Let’s take the example of healthcare as we’re speaking about healthcare. So let’s say if you want to, in our case, read medical records and understand, like a physician or a medical coder, what is written in the document. You’d have to start from Ground Zero: imagine the medical coder going to the coding school on the very first day. And they don’t know anything about medical records, they don’t know anything about the course, and they don’t know anything about ICD-10, CPT code, so, you have to take the baby steps. First, we have to identify the appropriate cohort: this means the combination of notes or data that can represent a good cross section of various data points that can help the computer learn. And then you start with a simple application: that these are medical records, this is all the different titles you have that this is a history of present illness, this is a follow-up note, this is why, etc., so you start annotating all those basic things, and then you feed that to the machine so the machine can understand all the headers, all the medical records – these are the vitals, these are the medications. Then you take a different little bit of more complex notation, for example, if the documentation says take, let’s say, aspirin 2 times a day for next 10 days – so then it is by doing proper annotation with each machine that, okay, 2 times a day is a frequency, and 500 milligrams is a dosage, and 10 times 10 days is the course of the other medication.
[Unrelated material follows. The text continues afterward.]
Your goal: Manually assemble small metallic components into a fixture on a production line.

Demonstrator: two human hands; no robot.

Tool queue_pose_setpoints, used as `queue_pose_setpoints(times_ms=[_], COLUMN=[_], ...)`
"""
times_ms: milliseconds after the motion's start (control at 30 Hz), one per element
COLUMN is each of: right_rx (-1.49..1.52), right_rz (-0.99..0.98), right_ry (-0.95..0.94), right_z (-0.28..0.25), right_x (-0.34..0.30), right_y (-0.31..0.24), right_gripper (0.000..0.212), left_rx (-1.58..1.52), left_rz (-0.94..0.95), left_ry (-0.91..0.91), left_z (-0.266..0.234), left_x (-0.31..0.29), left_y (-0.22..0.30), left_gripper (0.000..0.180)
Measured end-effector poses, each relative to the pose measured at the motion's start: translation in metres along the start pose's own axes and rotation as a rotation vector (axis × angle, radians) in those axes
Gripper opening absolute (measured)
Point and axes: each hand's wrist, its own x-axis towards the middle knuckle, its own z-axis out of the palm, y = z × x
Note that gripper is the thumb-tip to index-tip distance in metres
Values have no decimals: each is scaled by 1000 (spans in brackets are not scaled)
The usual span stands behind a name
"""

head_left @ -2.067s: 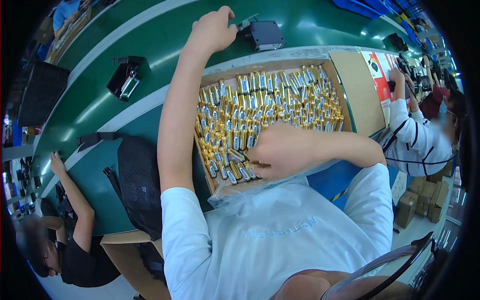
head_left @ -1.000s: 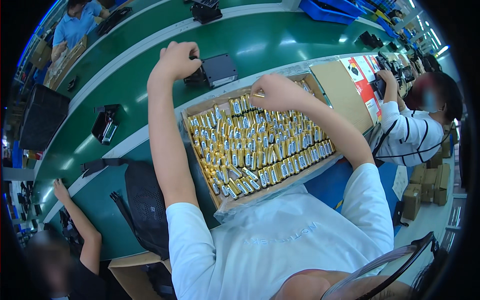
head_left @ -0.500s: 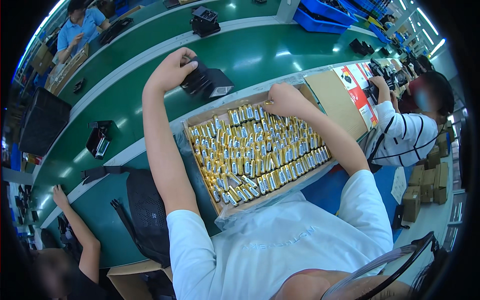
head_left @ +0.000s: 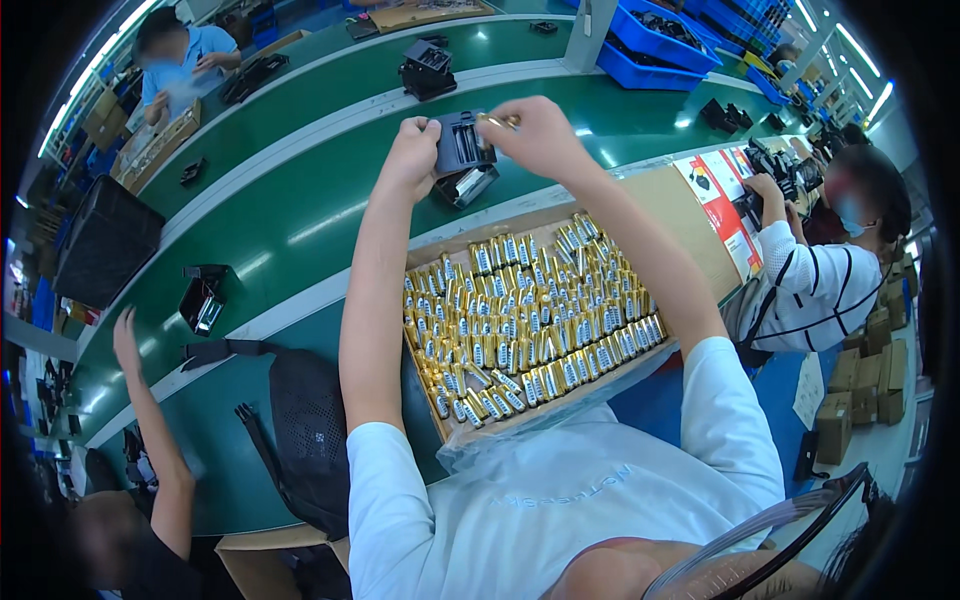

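Note:
My left hand (head_left: 412, 156) is closed on the edge of a black device housing (head_left: 452, 142) with its slotted battery compartment facing up. Just right of it, my right hand (head_left: 540, 138) pinches gold-ended batteries (head_left: 497, 121) at the compartment; their exact number is blurred. Directly below the housing lies a black part with a shiny clear panel (head_left: 468, 186); whether the two are joined I cannot tell. Nearer to me, a shallow cardboard tray (head_left: 425, 408) lined with plastic holds rows of gold and white batteries (head_left: 530, 310).
Another black device (head_left: 203, 300) lies on the green bench at left, near a black backpack (head_left: 305, 420). More black devices (head_left: 428, 68) sit beyond the bench divider. Blue bins (head_left: 655, 65) stand far right. Co-workers sit at left and right; one reaches an arm (head_left: 160, 450) in.
My right hand has left the tray with batteries and moved up to the housing. My left hand has shifted right, and the housing's compartment now faces up.

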Motion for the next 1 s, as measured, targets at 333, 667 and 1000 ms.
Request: queue_pose_setpoints(times_ms=[333, 667, 1000], right_rx=[-207, -69, 110], right_rz=[-34, -372, -250], right_ry=[-78, -1, 24], right_z=[40, 56, 57], right_x=[39, 14, 28], right_y=[-8, 14, 27], right_gripper=[33, 23, 34], left_rx=[-392, -200, -297], left_rz=[-3, 46, -27], left_ry=[1, 206, 114], left_z=[-16, -28, -20], left_x=[17, 26, 23], left_y=[-21, -33, -32], left_gripper=[36, 46, 62])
So, then you start doing the complex annotation and start building what we call ontology where all these medical concepts and everything is linked together to create a big knowledge base, basically.

And then you start going into more and more complex stuff, where even, you know, one report has some documentation of, let’s say, heart failure, complaint of, you know, congestive heart failure. And the lab reports the ejection fraction, so we can kind of correlate based on our knowledge base that these two are correlated. And if your ejection fraction is less than 40%, then you have a serious risk of attack, and you need to have the defib in this case implanted, and so on. That intelligence you have to kind of annotate, and then use computers to do the machine learning. So that’s how the healthcare reality can at least start in from the text documents. Now, if you want to solve the image API, or the video API, you need the data of various images or various videos of whatever use case you want to solve and do the annotations.
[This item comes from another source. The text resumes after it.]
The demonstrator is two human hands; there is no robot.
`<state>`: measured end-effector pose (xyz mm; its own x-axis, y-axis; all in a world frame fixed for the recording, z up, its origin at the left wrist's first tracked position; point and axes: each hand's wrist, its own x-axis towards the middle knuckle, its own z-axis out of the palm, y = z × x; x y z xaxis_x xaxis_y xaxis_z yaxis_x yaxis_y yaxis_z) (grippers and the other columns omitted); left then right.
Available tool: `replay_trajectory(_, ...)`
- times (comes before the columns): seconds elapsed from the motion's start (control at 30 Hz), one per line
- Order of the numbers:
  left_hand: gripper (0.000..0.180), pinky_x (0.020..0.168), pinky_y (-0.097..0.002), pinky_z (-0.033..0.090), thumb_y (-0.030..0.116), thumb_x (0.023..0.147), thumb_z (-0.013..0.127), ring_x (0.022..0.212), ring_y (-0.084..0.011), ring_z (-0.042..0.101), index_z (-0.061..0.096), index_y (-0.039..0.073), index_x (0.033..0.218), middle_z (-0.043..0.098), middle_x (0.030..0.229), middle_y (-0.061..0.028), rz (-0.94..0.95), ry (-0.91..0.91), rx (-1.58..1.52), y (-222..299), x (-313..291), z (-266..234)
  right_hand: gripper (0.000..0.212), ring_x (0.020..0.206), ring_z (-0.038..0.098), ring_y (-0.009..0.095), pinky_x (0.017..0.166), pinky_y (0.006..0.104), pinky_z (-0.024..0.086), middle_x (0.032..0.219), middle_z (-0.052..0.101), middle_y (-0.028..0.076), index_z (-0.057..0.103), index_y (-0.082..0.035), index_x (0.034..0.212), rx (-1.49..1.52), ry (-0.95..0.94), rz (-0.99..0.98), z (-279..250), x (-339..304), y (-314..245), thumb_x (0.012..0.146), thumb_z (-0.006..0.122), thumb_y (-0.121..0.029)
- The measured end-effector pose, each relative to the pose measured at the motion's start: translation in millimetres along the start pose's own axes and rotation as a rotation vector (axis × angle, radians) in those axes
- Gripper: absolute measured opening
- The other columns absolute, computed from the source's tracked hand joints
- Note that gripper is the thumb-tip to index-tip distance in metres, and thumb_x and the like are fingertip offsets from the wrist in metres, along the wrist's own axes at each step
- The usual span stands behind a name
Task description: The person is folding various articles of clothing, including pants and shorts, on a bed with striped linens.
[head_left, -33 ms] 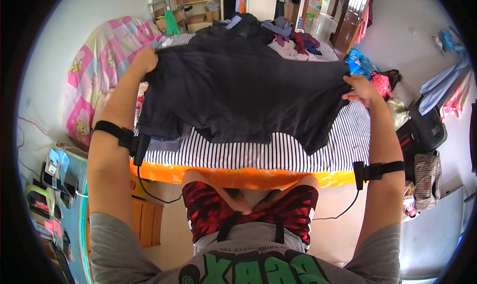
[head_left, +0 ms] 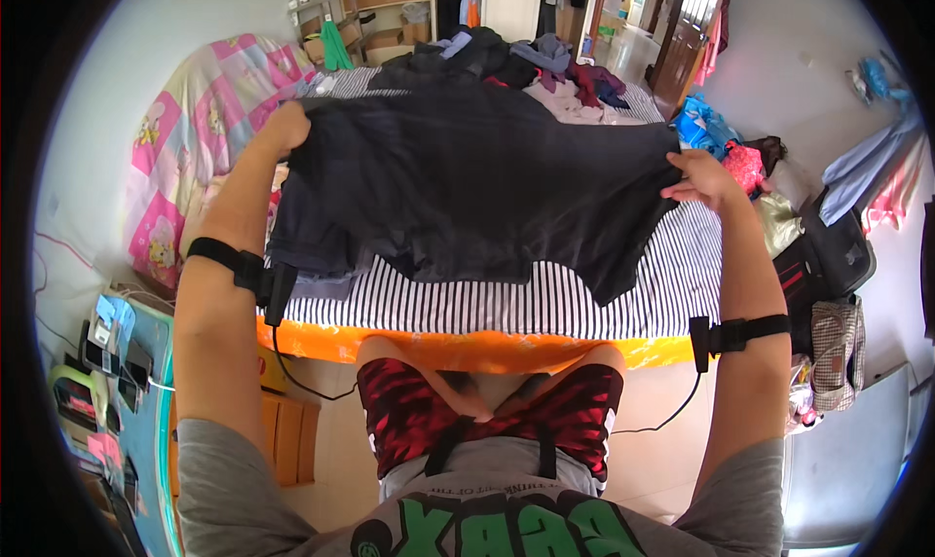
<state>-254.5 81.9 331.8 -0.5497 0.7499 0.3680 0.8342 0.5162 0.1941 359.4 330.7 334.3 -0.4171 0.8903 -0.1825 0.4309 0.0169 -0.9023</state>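
A black T-shirt (head_left: 438, 177) is stretched sideways between my hands over the bed, with what looks like a sleeve hanging at its lower right. My left hand (head_left: 286, 129) is closed on its upper left corner, the fingertips hidden. At the right end, my right hand (head_left: 703, 175) pinches the edge between thumb and fingers, the other fingers loosely spread. Dark folded clothes (head_left: 312, 250) lie at the left near edge of the bed, partly under the shirt. The striped bed sheet (head_left: 458, 309) shows below the cloth.
Beyond the shirt lies a heap of clothes (head_left: 550, 55) on the bed. A pink patterned cover (head_left: 209, 119) is at the left. Bags (head_left: 838, 338) stand along the right side. A cluttered blue table (head_left: 146, 401) is at lower left. Cables (head_left: 292, 372) hang from both forearm straps.
The shirt's upper edge has dropped slightly, showing more of the heap behind. My right hand has shifted a little to the left. Both hands keep their hold.
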Motion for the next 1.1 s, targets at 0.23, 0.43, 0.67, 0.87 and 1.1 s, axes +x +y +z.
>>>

Medgadget: Can you give an example for solving video APIs and for 3D applications?

Mr. Ghiya: Okay, so 3D LIDAR is becoming very popular, especially in the autonomous vehicle sector. Or the lights of a Tesla. I’ve been in talking to many companies meetings who want to get into this race of EVs (electric vehicles) and autonomous vehicles. So they put the vehicle on the ground, and they take 3D videos. And instead of doing the 2D annotation, now they’re looking for three dimensional annotations so they can identify the objects, other vehicles, or whatever it is more precisely so as they’re rolling out these autonomous vehicles, they can be safer and better, basically. So that’s what happens in the 3D space. In the healthcare industry, they some of very sophisticated machines nowadays that take the images in 3D. So you need the proper platform and proper tools to take that input. And then, let’s say, there are some machines now we can use to see 3D brain aneurysms. We can run that whole video on our platform and show the progress of the algorithm how it’s happening in the brain by doing the simulation. Those things are coming more and more.
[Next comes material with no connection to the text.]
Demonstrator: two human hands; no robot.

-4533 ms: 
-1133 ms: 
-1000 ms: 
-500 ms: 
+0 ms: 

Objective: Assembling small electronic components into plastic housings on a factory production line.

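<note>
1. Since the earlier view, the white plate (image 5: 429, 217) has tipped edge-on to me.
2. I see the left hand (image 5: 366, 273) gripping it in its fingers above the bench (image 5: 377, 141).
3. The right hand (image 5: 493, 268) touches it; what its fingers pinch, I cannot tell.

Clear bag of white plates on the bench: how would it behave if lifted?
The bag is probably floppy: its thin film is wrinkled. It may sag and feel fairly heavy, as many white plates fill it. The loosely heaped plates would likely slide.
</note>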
To speak on video – a lot of applications are coming into the drone videos. So we are working on few of them, let’s say one of them is drone videos flying over agricultural lands, and then capturing the video of the very large farms or a very large forest. And then let’s say they’re doing some AI on the crop, then we need to annotate. They take these drone videos at a regular intervals: either daily, weekly, or monthly, depending upon what use case they are solving. And then we have to annotate the progress of the crop, such as how it’s growing. So based on that, they can predict what is the right time to do the fertilization, what is the right time to intervene and do some chemical spraying, or what is the right time to actually raise the crop. And so those kind of use cases are happening with video. Then the other project we are doing – we have a company that wants to build a civilian system. So they are asking us to deploy the people to take the drone videos off the public places, government buildings, private factories, you know, private areas, from different heights, anywhere from 10 feet to 200 feet to 500 feet, and then, you know, run these sequence every day for 30 minutes, every hour, every two hours. And then do the video and rotation of the people moving so they can basically see the pattern of the traffic and try to predict if there is activity or any other activities, which are not normally going to happen or not. A lot of use cases are happening in the video spaces and it’s the same thing in healthcare.

Medgadget: So with all those use cases, how do you make sure you’re capturing the right context, especially in the 3D spaces?

Mr. Ghiya: So that’s very important. That’s what we call gold data, right? Gold Standard data, because the reality is going to be built on the data that you actually use at the beginning. So it’s very important that you capture that idea. If it is a very complex 3D use case, it’s still very common that the company themselves would create that data, because there is not a very common space right now and they don’t trust third party companies to create this content and will have their own content instead. Then they will either tell us that they use the same guidelines and replicate the same kind of videos or reverse that data. And then they don’t have a platform, they don’t have the labor pool. And if they do, it’s very expensive, because what is happening nowadays is that data scientists are many times becoming data editors. And what I mean by that is, you know, data scientists get paid at a very high level, based on their salary level a data scientists, but they end up spending a lot of time in cleaning the data and analyzing the data, which can be done at a very low cost, if you’re the right platform, and if you’re using the right tool, and if somebody understands that.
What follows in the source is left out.